Becker & Poliakoff

“Candidates May Vote For Themselves” – News-Press

“Candidates May Vote For Themselves” – News-Press

Q: My condominium association has a five-member board of directors. At our upcoming annual meeting, there will not need to be an election as there are three open seats and three candidates. However, the question has arisen as to how to conduct the organizational meeting to be held following the annual meeting where the board will elect its officers. We understand that for the election of the officers, the board would be the ones who vote and that a board member would have to make a nomination to nominate someone for a particular office. That nomination would have to be seconded, and then the members of the board would vote. However, a question has come up as to whether the member nominated for a particular office can vote for themselves when the vote of the board members is taken. Can you please clarify? (P.A., via e-mail)

A: Yes, the member nominated for a particular office has the right to vote for themselves.
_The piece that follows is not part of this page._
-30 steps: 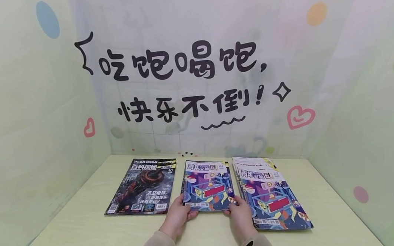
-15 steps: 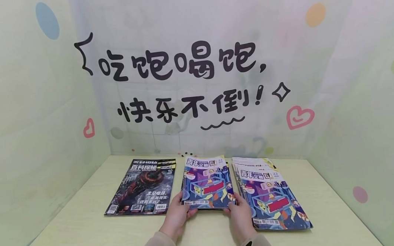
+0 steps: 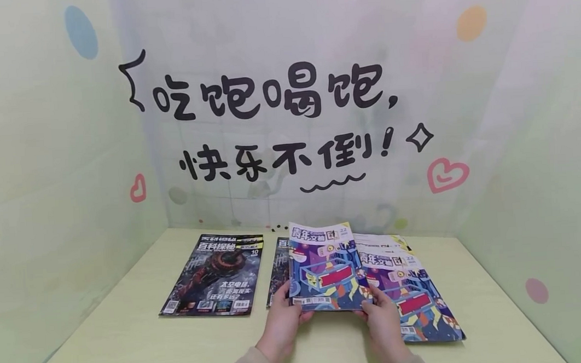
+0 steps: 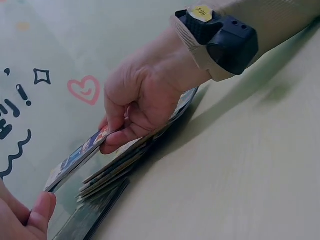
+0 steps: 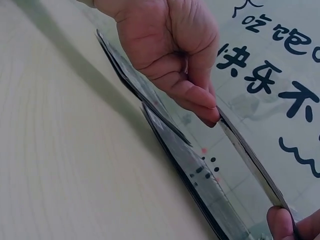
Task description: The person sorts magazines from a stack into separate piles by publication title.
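Note:
A purple-and-blue magazine is pinched at its two lower corners, between thumb and fingers of each hand. My left hand grips the left corner and my right hand the right one. Both wrist views show it raised and slanting, with daylight between it and what lies below. It overlaps the right stack, topped by a magazine of the same cover, and partly hides a dark magazine behind it. In the left wrist view my right hand is nearest the right stack's pages.
Dark magazines lie in a small overlapping pile at the left of the pale wooden table. Pale walls enclose the table on the left, right and back; the back wall carries large black lettering.
Both hands have lifted the purple-and-blue magazine and carried it right, from on top of the middle dark magazine to the edge of the right stack. The dark cover beneath has come into view.

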Tool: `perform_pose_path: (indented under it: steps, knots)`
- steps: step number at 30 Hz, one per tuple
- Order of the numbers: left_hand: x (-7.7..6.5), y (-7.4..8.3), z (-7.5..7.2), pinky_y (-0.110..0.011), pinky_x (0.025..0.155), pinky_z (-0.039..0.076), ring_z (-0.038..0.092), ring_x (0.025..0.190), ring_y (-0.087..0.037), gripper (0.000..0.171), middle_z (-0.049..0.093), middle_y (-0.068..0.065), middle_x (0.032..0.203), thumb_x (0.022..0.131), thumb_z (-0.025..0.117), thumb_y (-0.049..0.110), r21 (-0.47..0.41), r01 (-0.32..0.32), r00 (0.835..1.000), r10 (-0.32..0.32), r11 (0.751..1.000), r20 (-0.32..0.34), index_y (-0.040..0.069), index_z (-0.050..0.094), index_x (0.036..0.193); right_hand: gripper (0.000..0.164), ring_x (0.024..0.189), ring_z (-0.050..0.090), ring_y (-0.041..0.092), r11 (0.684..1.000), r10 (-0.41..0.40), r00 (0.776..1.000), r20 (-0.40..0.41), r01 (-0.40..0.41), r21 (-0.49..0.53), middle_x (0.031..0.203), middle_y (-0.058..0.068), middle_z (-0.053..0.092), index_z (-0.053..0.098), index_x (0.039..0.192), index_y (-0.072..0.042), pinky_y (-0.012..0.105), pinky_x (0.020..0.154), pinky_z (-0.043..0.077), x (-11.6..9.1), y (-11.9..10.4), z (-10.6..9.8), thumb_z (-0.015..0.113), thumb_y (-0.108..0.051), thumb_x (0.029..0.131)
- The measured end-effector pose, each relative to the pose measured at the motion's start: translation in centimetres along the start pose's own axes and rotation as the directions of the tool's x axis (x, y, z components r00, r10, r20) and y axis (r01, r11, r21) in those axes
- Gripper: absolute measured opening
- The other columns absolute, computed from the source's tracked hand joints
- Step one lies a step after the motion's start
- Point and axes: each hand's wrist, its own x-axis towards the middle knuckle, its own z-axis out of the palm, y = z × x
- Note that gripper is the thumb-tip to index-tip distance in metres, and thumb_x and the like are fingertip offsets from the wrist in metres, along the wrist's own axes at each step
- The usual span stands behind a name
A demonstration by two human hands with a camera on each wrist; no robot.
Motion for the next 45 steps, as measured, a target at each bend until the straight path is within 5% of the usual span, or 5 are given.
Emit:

Nominations do not require a second.

There is no limitation on a board member’s ability to vote for themselves in the appointment of officers, typically a president, a vice president, a secretary, and a treasurer. Additionally, the election of officers by the board is the only time board members are permitted to vote by secret ballot, as stated in Section 718.111(1)(b) of the Florida Condominium Act.

Therefore, at your organizational meeting, every director has the right to vote for anyone nominated for a particular office, including themselves.

Q: At our recent condominium association election, three seats were open, and six candidates were running. For the third seat, the vote was tied between two candidates. How do tie-breakers work? (G.K., via e-mail)

A: Rule 61B-23.0021(10)(c) of the Florida Administrative Code states that when two or more candidates for the same position receive the same number of votes, which would result in one or more of the candidates not serving on the board or serving a shorter time period, the association shall hold a run-off election unless the bylaws provide otherwise.

The board must deliver notice of the run-off election within seven days of the meeting, and the run-off election must be held no less than 21 and no more than 30 days after the original election date.

Some bylaws provide that tied elections will be decided by random chance, such as flipping a coin, or that the run-off will be held only if the candidates cannot agree amongst themselves who gets the seat.

Q: I am the manager of a small condominium community and am getting ready to mail the ballots and paperwork for the board election. To put it politely, one of the candidates is well known for disagreeing with many people and many decisions. The resume she included to send out with the balloting contains many very harsh statements about current and past board members, calling them out by name. I am not a lawyer and don’t know if they would be considered slander, but they are very mean and, in my opinion, inaccurate. Is there a rule on this? (V.L., via e-mail)

A: The law allows every candidate to provide a “candidate information sheet” at least 35 days before the election. The content of the candidate information sheet must be limited to one side of an eight-and-one-half-inch by eleven-inch sheet of paper.

Section 718.112(2)(d)4a of the Florida Condominium Act states that the association is not responsible for the document’s contents. Rule 61B-23.0021(7) of the Florida Administrative Code states that the association may not edit, alter, or otherwise modify the document’s content.

Therefore, I believe that any libel (the technical term for written defamation) would be the candidate’s risk, not the association’s. However, to my knowledge, this issue has not been decided in the appellate courts.